Finn Årup Nielsen



Researching Wikipedia - current approaches and new directions, WikiLit - collecting the wiki and Wikipedia literature


  1. Some articles is the Wikipedia language is specified with "Not specified" even though it is implicit that it is English:
    1. Codifying collaborative knowledge: using Wikipedia as a basis for automated ontology learning
    2. Consistency without concurrency control in large, dynamic systems
  1. Problem with research details:
    1. Numerous issues with Scientific citations in Wikipedia: [1]
    2. If study uses a survey, then the research design is not a case study, but probably rather "statistical analysis". Unit of analysis is probably "user" and collected data time dimension probably cross-sectional or longitudinal.
    3. Is Research design = Grounded theory ok?
    4. Is Research design = Experiment ok? How many do experiment with Wikipedia?
    5. Are the case studies wrong?
    6. If research design is conceptual should any data be collected?
  2. The work of sustaining order in Wikipedia: the banning of a vandal: "Unit of analysis" should it not be "edit" rather than be "user". Staeiou edits [2]. Correct this if there is a problem.
  3. Content analysis should be a quantitative research design. [3].
  4. Do we have 100 conference papers? Number of conference papers added by wikilit team on initial load: 72

  1. Same Andrea Forte papers: Should one of them be left out? The categories are wrong. Decentralization in Wikipedia governance and Scaling consensus: increasing decentralization in Wikipedia governance.
  2. Research design: Missing description. What is "content analysis"? What is a "Historical analysis" in "Research design"?
  3. Categorization: There is little collaboration among the students. Why is Category:Student_contribution under Category:Collaborative culture
  4. Breaking the knowledge acquisition bottleneck through conversational knowledge management Why "Technical infrastructure"? Is Wikipedia page type "multiple"?

Solved issues

  1. Missing A gene wiki for community annotation of gene function? We have got a related paper: The gene wiki: community intelligence applied to human gene annotation, but why not the PLoS Biology paper? "A gene wiki ..." is a "community page" article.
  2. After deadline: Generating quality open content: a functional group perspective based on the time, interaction, and performance theory and Membership turnover and collaboration success in online communities: explaining rises and falls from grace in Wikipedia Solution: We have added these with research details.
  3. Problem for Wikipedia page type: Should it be checkboxes or such "Multiple" be allowed? Solution: Wikipedia page type is now checkboxes, and "multiple" is no longer there.
  4. There are two different articles for Wikipedia, Scholarpedia, and references to journals in the brain and behavioral sciences: a comparison of cited sources and recommended readings in matching free online encyclopedia entries volume 29, one is 1-2, the other in issue 3. Solution: Both have now been added.
  5. Why is Changhu Wang on the site? The user has added several other researchers [4]. Solution: the research and the other contribution from the Cybersun user was deleted.
  6. A qualitative and quantitative analysis of how Wikipedia talk pages are used is missing. It is a conference paper
  7. What is "log" compared to "history" for Wikipedia page type property? A history is a "history". Everything else is a log.
  8. Domains of Gender differences in information behavior concerning Wikipedia, an unorthodox information source?. Should we generally change the domain?
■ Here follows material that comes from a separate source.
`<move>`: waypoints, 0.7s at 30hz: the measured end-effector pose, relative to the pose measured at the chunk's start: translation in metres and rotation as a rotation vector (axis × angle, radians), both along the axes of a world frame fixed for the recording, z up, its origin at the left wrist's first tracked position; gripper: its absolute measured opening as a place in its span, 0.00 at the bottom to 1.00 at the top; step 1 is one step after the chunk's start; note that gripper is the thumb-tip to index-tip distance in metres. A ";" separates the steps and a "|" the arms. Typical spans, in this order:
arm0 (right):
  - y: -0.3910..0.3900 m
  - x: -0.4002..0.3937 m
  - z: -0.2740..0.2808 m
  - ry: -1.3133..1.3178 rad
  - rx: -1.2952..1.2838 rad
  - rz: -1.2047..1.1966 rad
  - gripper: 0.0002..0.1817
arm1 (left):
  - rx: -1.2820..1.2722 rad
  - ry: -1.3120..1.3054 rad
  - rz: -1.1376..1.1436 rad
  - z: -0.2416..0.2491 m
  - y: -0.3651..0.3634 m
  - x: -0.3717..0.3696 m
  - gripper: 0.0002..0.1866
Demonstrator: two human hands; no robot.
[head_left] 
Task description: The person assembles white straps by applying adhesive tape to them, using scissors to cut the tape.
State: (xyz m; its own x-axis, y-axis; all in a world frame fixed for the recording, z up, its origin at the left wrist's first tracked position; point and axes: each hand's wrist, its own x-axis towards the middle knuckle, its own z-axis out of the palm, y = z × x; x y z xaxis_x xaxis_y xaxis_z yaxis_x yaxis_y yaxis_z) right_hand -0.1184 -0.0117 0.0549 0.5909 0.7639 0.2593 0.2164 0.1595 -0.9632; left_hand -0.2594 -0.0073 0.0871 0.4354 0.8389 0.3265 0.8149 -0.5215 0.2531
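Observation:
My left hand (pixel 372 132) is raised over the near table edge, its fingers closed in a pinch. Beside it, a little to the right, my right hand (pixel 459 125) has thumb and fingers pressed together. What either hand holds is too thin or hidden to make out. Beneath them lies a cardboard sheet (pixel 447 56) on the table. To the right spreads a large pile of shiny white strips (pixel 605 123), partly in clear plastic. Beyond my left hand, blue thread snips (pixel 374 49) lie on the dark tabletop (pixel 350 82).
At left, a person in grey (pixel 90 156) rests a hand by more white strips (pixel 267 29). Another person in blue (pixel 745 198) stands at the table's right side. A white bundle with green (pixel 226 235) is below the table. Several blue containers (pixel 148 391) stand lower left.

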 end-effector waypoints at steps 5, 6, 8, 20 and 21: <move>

What about "Topics"? The specific paper investigates students in journalism and mass-communication, and we are being inclussive in the domains.
  9. For "collected data time dimension" it is not clear if it refers to Wikipedia data only or data more generally. The property is both for Wikipedia data and non-Wikipedia data, i.e., a cross-sectional survey should be marked as "cross-sectional"
  10. What aboue "The democratization of information? Wikipedia as a reference resource". Is that a non-peer-reviewed work? It is an editorial that we leave out.
  11. For "unit of analysis" it is not clear if "user" is a reader or only a wikipedian. If is not clear is "subject" is a topic or a person under investigation (research subject). A "user" is a reader and a Wikipedian. "Subject" is topic. (see also property page)
  12. "We need higher-level synthesis" rather than citations. This issue has been discussed. Okoli has even put up a document with references about it.
  13. The gene wiki: community intelligence applied to human gene annotation seriously misclassified. Topics and domains now ok.
  14. Category question mark problem: Some articles have a question mark at the topic. This is not allowed if the Form:Publication is to work. Assigning trust to Wikipedia content, Collectivism vs. Individualism in a wiki world: librarians respond to Jaron Lanier's essay "Digital Maoism: the hazards of the new online collectivism", Investigation into trust for collaborative information repositories: a Wikipedia case study, Schema evolution in Wikipedia - toward a web information system benchmark, The Wikipedia XML corpus, Using Wikipedia at the TREC QA track, YAWN: a semantically annotated Wikipedia XML corpus
  15. "Unit of analysis": "subject", "subjects". Changed "subjects" to "subject"
  16. In Form:Publication under research_design changed "Literature review (qualitative)" to "Literature review"
  17. Several value problems for Data source (Should be fixed by Finn).
  18. Governance, organization, and democracy on the Internet: the iron law and the evolution of Wikipedia had a strange long abstract that did not correspond to the paper abstract. Why does it have a "Governance" topic?
  19. "Peer reviewed" has a case problem. Apparently not a problem
  20. Why is Category:Vandalism under Category:Participation? (Was discussed and settled)
  21. "Law" under "humanities"? Why not social sciences? (Discussed: moved to "Social sciences")
  22. Missing category description, e.g., [5] What is this?
  23. Why is "David Milne" "David N. Milne"? The "N" seems to be wrong. No that is correct
  24. Problem with "domain": Computer Science and "Information science" and "Health" (Chitu make an "Interdisciplinary" domain for Computer science Information Science and Health.). It has been moved to "Interdiscinplinary".
  25. Domains seems to have been overwritten: [6] The problem with overwritten domain is so serious that we need to compare with the original data. We have fixed this.
  26. What is Category:Text classification compared to Category:Ranking and clustering systems? Has become clearer with the definition on the on the category pages.
  27. Not clear why Category:Translation should under Category:Information retrieval. Renamed
  28. A comparison of World Wide Web resources for identifying medical information should not be "sample data". Changed
  29. Should Governance and Policies be merged? Yes, decided 2012-05-16.
  30. "Named Entity Recognition" in Learning to tag and tagging to learn: a case study on Wikipedia. The topic was changed to "Information extraction".
  31. Forced transparency: corporate image on Wikipedia and what it means for public relations seems not be be in our database. This was an error. Probably it has been missed because the journal was an ejournal.


Missing papers?


Fixed papers

  1. Clustering of scientific citations in Wikipedia (Entered)
  2. Casting the net: a multimodal network perspective on user-system interactions (Not about Wikipedia)
  3. It's a network, not an encyclopedia: a social network perspective on Wikipedia collaboration (conference paper)
  4. The WikiPhil Portal: visualizing meaningful philosophical connections (journal paper from 2009, entered by Finn)
  5. Wikipedia: community or social movement? (Notified by Piotr Konieczny, Entered by Chitu)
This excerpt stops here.